I’m not using the M.2 E key slot for WiFi/bluetooth so I’ve ordered the following adapter: https://www.amazon.co.uk/KALEA-INFORMATIQUE-©-PCIe-Adapter-cable/dp/B078883MK2
This gives: PCI-e 1x slot and an internal USB 2 port
It is kind of cursed but I hope it is going to work At least according to the schematic, both the USB pins and the PCI-E ones are connected.
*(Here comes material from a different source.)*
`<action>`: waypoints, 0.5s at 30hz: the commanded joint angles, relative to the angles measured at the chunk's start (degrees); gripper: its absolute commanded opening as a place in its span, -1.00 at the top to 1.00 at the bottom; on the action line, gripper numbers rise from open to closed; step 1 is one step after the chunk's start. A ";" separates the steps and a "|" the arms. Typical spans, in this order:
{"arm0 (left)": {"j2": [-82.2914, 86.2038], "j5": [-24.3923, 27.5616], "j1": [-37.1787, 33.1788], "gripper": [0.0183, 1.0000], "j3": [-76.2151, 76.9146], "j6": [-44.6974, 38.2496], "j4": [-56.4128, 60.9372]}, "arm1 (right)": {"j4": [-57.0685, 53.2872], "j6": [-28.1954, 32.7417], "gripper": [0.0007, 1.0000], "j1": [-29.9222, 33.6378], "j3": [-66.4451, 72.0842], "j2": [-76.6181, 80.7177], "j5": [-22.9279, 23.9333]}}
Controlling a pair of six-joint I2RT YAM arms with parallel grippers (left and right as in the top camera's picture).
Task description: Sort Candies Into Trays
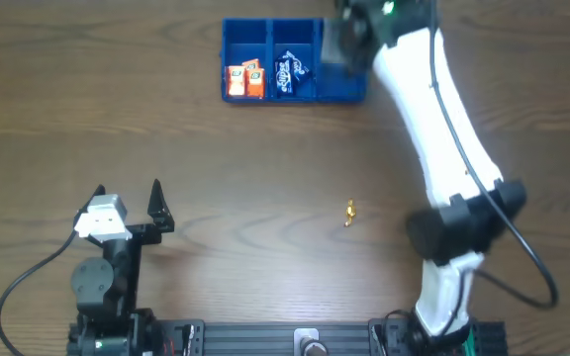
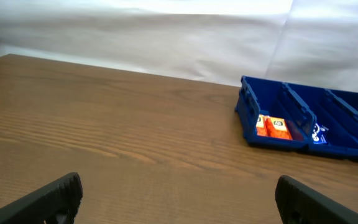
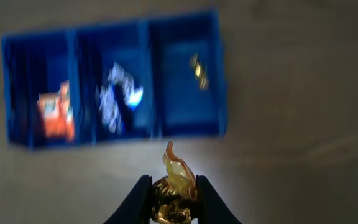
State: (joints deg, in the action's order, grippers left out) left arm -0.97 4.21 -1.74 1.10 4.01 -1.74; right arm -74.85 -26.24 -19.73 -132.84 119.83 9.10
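Note:
A blue three-compartment tray (image 1: 227, 44) sits at the far middle of the table. Its left bin holds orange candies (image 1: 244, 81), the middle bin a blue-wrapped candy (image 1: 290, 71). In the right wrist view a small gold candy (image 3: 197, 70) lies in the tray's (image 3: 220, 74) right bin. My right gripper (image 3: 173, 182) is shut on a gold-wrapped candy (image 3: 176, 186), raised beside the tray's near right corner. Another gold candy (image 1: 350, 212) lies on the table mid-right. My left gripper (image 1: 129, 190) stands open near the front left, holding nothing.
The brown wooden table (image 1: 166, 138) is bare between the tray and the arm bases. The right arm (image 1: 433, 119) stretches diagonally over the right side. A white backdrop (image 2: 135, 31) rises behind the table's far edge.

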 commanded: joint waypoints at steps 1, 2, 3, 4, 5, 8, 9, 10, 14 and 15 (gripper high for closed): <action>0.24 0.72 -0.13 -1.00 -0.79 -0.83 -2.43 | 0.24 5.57 0.78 2.58 -9.31 14.03 0.68; 0.24 0.72 -0.13 -1.00 -0.79 -0.83 -2.43 | 1.49 5.97 0.78 2.93 -9.31 15.72 0.33; 0.24 0.72 -0.13 -1.00 -0.79 -0.83 -2.43 | 2.32 6.58 0.78 3.13 -9.31 16.87 -0.24; 0.24 0.72 -0.13 -1.00 -0.79 -0.83 -2.43 | 2.95 6.62 0.78 3.30 -9.31 17.97 -0.42; 0.24 0.72 -0.13 -1.00 -0.79 -0.83 -2.43 | 3.48 6.62 0.78 3.41 -9.31 18.80 -0.37; 0.24 0.72 -0.13 -0.99 -0.79 -0.83 -2.43 | 4.52 6.60 0.72 3.80 -9.31 20.39 -0.37; 0.24 0.72 -0.13 -1.00 -0.79 -0.83 -2.43 | 4.70 6.60 0.71 3.85 -9.31 20.46 -0.39; 0.24 0.72 -0.13 -1.00 -0.79 -0.83 -2.43 | 4.92 6.60 0.69 3.85 -9.25 20.46 -0.37; 0.24 0.72 -0.13 -1.00 -0.79 -0.83 -2.43 | 5.75 6.60 0.52 3.85 -9.22 20.46 -0.37; 0.24 0.72 -0.13 -1.00 -0.79 -0.83 -2.43 | 5.81 6.60 0.36 3.82 -9.22 20.46 -0.37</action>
State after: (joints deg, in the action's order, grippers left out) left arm -0.97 4.19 -1.74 1.10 3.99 -1.74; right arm -69.28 -20.36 -16.34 -140.97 141.60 8.56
NGFF M.2 Key M to Key A+E Extension Cable NGFF Adapter Card Converter For Windows 2000/7/8/10|Computer Cables & Connectors| - AliExpress is an adpater that allows you to add a second NVMe drive. Only the shortest of the provided cables worked for me.
That seems interesting as well!
The length of the cable of the one I bought does worry me. I didn’t know PCI-e signal could span that long. But we’ll see. It’ll arrive today, just need to find a PCE-e 1x card to test with.
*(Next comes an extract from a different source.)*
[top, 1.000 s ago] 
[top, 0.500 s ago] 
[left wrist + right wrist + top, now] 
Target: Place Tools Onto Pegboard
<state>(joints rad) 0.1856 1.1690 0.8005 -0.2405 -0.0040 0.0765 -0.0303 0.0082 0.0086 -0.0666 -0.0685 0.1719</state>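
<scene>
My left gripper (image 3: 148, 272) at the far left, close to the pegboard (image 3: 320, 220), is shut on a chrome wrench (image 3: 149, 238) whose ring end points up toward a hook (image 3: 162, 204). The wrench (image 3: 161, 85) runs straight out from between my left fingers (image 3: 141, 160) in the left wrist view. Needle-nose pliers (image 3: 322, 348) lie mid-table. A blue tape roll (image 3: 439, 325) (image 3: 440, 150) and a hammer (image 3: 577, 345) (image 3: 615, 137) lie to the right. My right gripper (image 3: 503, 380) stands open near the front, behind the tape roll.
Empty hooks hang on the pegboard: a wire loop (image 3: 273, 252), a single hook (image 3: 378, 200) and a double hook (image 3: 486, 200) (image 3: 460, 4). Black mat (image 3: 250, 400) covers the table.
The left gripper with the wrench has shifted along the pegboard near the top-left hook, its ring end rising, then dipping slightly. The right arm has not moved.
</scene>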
The clock speeds have increased from PCIe 1.1 (supported by the adapter on Amazon) to PCIe 3. This reduces the allowable cable length. With PCIe 4 cable length became so critical that motherboards even have repeaters to condition the signals to PCIe slots. I found these maximum cable lengths in the internet but I don’t know if they are reliable:
- PCIe Gen 1: 15 inches.
- PCIe Gen 2: 12 inches.
- PCIe Gen 3: 8 inches.
Okay, thank you! That doesn’t bode well. I didn’t know about the differences between generations. Unmatched has “M.2 E-Key Slot (PCIe Gen 3 x1)”. The cable length of the adapter is 20cm, ~7.9 inch. Combined with the electronic specifications being way off…
Anyhow, I started looking for this because I needed an internal USB port (I’ve grossly wired one the long way around via the back now), so if that works it’s something .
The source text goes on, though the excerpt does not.